Lievin no se había podido acostumbrar, como sus cuñados, a llamar mamá a su suegra, aunque la amaba y la respetaba, porque hubiera creído faltar al recuerdo de su madre; pero esto resentía a la princesa.
—Venga con nosotros, mamá —le dijo Kiti.
—No quiero ver esas imprudencias.
—Yo iré a pie —dijo Kiti, levantándose para cogerse del brazo de su esposo.
—¿Y qué tal van esas confituras por el nuevo procedimiento, Agafia Mijáilovna? —preguntó Lievin a la anciana, sonriendo para desarrugar su ceño.
—Dicen que son buenas; pero a mí me parece que se cuecen demasiado.
—Así no se echarán a perder, Agafia —repuso Kiti, adivinando la intención de su esposo—, y ya sabe usted que no hay más hielo en la nevera. En cuanto a sus salazones, mamá asegura que no los ha comido nunca tan buenos —añadió, anudando el pañuelo de Agafia Mijáilovna, que se había desatado.
—No trate usted de consolarme, señora —repuso la sirvienta, mirando a Kiti todavía con enojo—; me basta ver a usted con él para estar contenta.
Aquella manera familiar de tratar a su amo conmovió a Kiti.
Esta última se encogió de hombros y sonrió, cual si quisiera decir: «Aunque se quisiera tener rencor, no se podría».

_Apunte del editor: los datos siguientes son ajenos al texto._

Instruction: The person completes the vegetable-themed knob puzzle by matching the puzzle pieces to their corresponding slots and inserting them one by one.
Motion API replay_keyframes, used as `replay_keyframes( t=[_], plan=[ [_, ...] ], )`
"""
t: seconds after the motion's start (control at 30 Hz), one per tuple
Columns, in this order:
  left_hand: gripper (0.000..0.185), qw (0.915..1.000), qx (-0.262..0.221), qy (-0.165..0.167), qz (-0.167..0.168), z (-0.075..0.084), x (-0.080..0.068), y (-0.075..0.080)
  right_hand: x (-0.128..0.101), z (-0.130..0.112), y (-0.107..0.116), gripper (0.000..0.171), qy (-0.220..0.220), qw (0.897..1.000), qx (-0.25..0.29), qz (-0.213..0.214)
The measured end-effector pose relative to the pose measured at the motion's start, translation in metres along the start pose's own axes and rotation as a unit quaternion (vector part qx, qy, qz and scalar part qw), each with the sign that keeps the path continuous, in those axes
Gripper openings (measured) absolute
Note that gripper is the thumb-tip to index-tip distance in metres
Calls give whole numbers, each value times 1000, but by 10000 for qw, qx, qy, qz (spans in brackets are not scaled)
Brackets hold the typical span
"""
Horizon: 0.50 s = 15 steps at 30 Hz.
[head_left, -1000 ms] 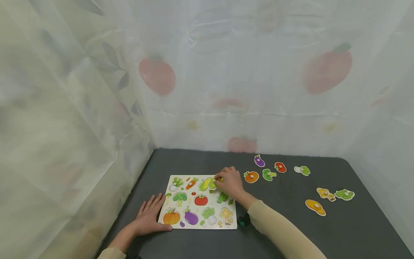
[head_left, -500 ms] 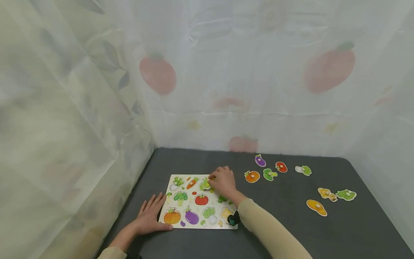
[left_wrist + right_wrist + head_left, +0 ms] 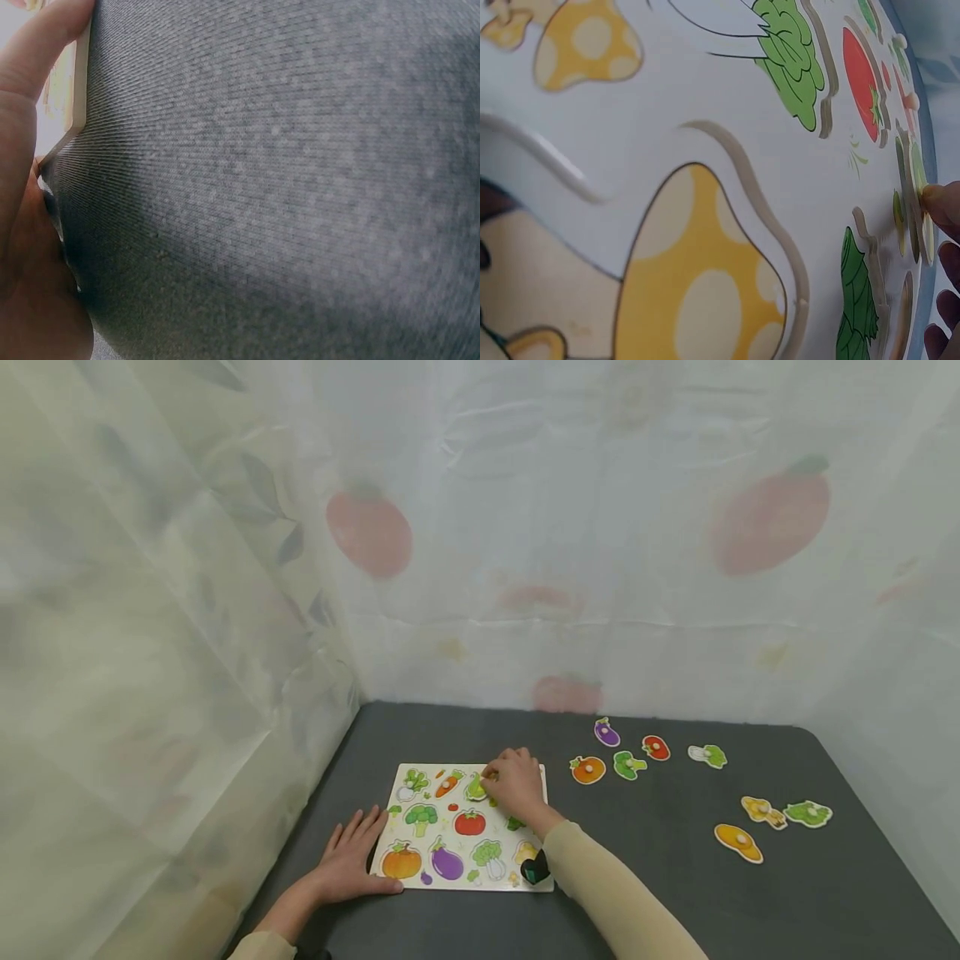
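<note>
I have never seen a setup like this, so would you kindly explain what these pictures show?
There is no machine here; a person is working bare-handed. The wide picture is taken from the person's head, looking forward and down; the two close-ups are taken from the left and right wrists. On the dark table lies a white puzzle board with vegetable pictures. Eight loose pieces lie to its right, among them an eggplant piece and a tomato piece. The left hand rests at the board's left side, thumb against its near edge. The right hand pinches what looks like a corn piece, partly hidden.
</note>
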State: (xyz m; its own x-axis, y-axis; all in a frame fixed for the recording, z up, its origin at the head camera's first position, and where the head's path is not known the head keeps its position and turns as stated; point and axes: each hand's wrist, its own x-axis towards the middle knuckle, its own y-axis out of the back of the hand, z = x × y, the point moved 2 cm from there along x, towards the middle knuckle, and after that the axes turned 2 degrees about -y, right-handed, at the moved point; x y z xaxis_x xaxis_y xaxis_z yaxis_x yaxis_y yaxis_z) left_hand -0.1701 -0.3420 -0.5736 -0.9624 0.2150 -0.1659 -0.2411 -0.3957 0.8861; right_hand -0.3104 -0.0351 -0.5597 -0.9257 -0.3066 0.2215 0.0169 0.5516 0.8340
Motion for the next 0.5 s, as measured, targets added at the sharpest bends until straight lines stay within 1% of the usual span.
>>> replay_keyframes(
  t=[0.3, 0.5],
  plan=[
    [129, 10000, 7, -18, 28, 2, -1, 1, 0, -2, -3, 10, 43, 10000, -3, 1],
    [129, 10000, -21, -26, 26, 2, -1, 2, -1, -2, -5, 10, -29, 10000, 35, -46]
  ],
)
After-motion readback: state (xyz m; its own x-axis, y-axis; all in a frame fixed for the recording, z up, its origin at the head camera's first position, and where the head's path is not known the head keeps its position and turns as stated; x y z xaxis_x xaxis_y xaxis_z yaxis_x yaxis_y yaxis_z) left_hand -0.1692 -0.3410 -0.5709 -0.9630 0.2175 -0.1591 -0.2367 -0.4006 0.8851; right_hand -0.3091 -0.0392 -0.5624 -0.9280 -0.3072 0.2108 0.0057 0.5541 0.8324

—Os daré un consejo —dijo la princesa—; poned sobre cada bote de confitura un papel empapado en ron y no se necesitará hielo para conservarla.
K
ITI
había observado el pasajero enojo que reveló la fisonomía de su marido, y, por tanto, se alegró de verse sola con él un momento. Avanzaron por el camino cubierto de polvo, sembrado de espigas y de grano, y Lievin olvidó pronto la impresión penosa que antes experimentaba, para disfrutar del pensamiento puro, tan nuevo aún, que le producía la presencia de su amada esposa. Sin tener nada que decirle, deseaba oír el sonido de su voz y ver sus ojos, a los que su estado comunicaba una expresión particular de dulzura y gravedad:
—Apóyate en mí —le dijo— y no te cansarás tanto.

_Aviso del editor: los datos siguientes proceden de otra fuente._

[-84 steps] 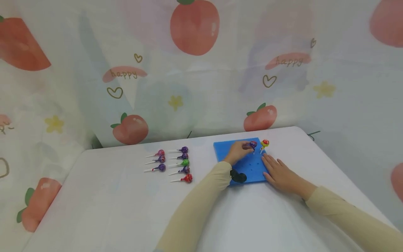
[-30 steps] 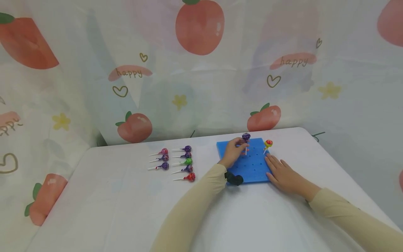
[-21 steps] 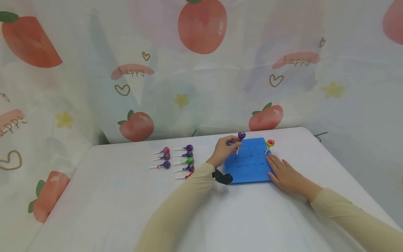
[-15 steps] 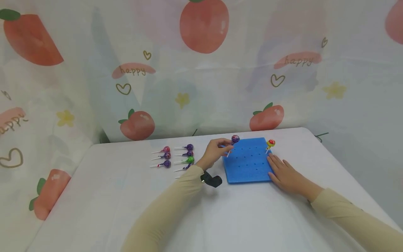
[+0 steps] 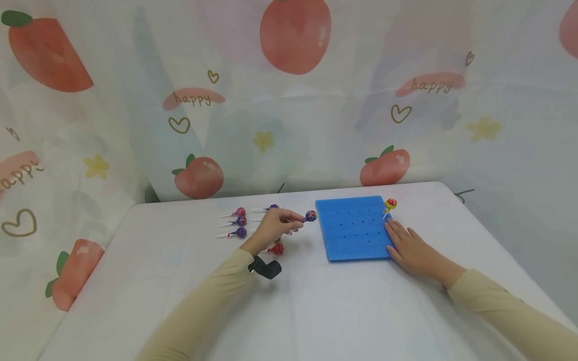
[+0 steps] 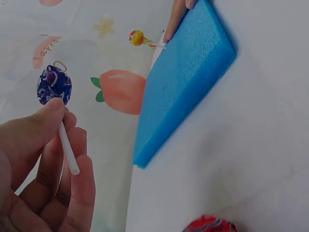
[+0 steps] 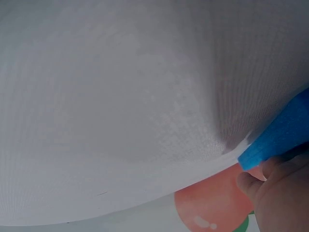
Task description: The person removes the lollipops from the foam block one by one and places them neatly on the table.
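My left hand (image 5: 273, 226) pinches a purple-wrapped lollipop (image 5: 310, 216) between thumb and fingers, just below its head. In the left wrist view its white stick points down past my fingers. It hangs above the table between the lying lollipops and the blue foam board (image 5: 356, 253), which has rows of small holes. My right hand (image 5: 413, 250) lies with straight fingers on the board's right edge. Near those fingertips a yellow lollipop (image 5: 390, 203) stands tilted in the board's far right corner. Under my left hand, a red lollipop (image 5: 276, 248) lies partly hidden.
Left of my left hand lie a pink lollipop (image 5: 239, 212) and two purple ones in a column, sticks to the left. A second column is mostly covered by that hand. The white table (image 5: 289, 311) ends at a fruit-print curtain (image 5: 293, 125).
The purple lollipop, earlier over the far right of the board, has been carried left and off the board by my left hand. My right hand stays on the board's edge.
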Available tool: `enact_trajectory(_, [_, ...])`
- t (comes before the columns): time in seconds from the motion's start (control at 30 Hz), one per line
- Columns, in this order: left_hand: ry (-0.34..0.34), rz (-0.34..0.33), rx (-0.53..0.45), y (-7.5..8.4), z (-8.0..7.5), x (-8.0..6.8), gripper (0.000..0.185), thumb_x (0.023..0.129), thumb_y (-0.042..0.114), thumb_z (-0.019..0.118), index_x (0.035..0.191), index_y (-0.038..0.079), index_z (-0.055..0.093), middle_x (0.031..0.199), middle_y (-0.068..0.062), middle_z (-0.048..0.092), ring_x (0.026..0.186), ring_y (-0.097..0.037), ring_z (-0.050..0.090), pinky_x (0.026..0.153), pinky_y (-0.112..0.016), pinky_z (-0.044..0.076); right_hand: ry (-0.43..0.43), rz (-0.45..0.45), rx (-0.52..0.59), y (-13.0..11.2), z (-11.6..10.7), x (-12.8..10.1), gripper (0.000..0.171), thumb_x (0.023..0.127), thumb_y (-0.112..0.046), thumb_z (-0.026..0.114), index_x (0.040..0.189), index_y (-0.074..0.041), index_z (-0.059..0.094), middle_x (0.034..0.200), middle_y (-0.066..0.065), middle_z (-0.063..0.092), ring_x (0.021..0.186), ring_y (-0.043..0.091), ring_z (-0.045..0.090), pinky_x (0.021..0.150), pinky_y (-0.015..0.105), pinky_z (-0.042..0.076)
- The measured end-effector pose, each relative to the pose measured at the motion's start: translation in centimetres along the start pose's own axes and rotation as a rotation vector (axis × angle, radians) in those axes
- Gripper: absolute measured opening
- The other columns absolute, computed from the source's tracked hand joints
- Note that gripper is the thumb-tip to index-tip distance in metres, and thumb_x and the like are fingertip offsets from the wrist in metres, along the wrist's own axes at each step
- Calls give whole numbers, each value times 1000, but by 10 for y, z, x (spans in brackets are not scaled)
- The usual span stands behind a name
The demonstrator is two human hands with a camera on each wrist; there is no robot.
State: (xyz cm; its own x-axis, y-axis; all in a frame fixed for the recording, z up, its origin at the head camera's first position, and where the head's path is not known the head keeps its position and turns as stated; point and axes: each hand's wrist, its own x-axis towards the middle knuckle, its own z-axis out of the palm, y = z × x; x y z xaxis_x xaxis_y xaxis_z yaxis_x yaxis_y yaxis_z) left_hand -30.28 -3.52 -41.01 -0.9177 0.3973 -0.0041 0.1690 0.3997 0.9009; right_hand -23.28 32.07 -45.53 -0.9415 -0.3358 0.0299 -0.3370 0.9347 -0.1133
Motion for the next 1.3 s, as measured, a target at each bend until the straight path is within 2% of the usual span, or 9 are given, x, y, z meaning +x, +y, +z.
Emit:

—¡Cómo me alegro de estar un momento sola contigo! —repuso Kiti. Amo a los míos, pero echo de menos nuestras veladas solitarias. ¿Sabes de qué hablábamos cuando llegaste?
—Creo que de las confituras.
—Sí, pero también de las demandas de casamiento de Serguiéi y de Váreñka. ¿Los has observado? ¿Qué te parece? —añadió, mirando a su esposo con la mayor atención.
—No sé qué pensar; Serguiéi me ha extrañado siempre. Ya recordarás que en otro tiempo estuvo enamorado de una joven que desdichadamente murió; esta es una de esas reminiscencias de la infancia; y desde aquella época creo que las mujeres no existen para él.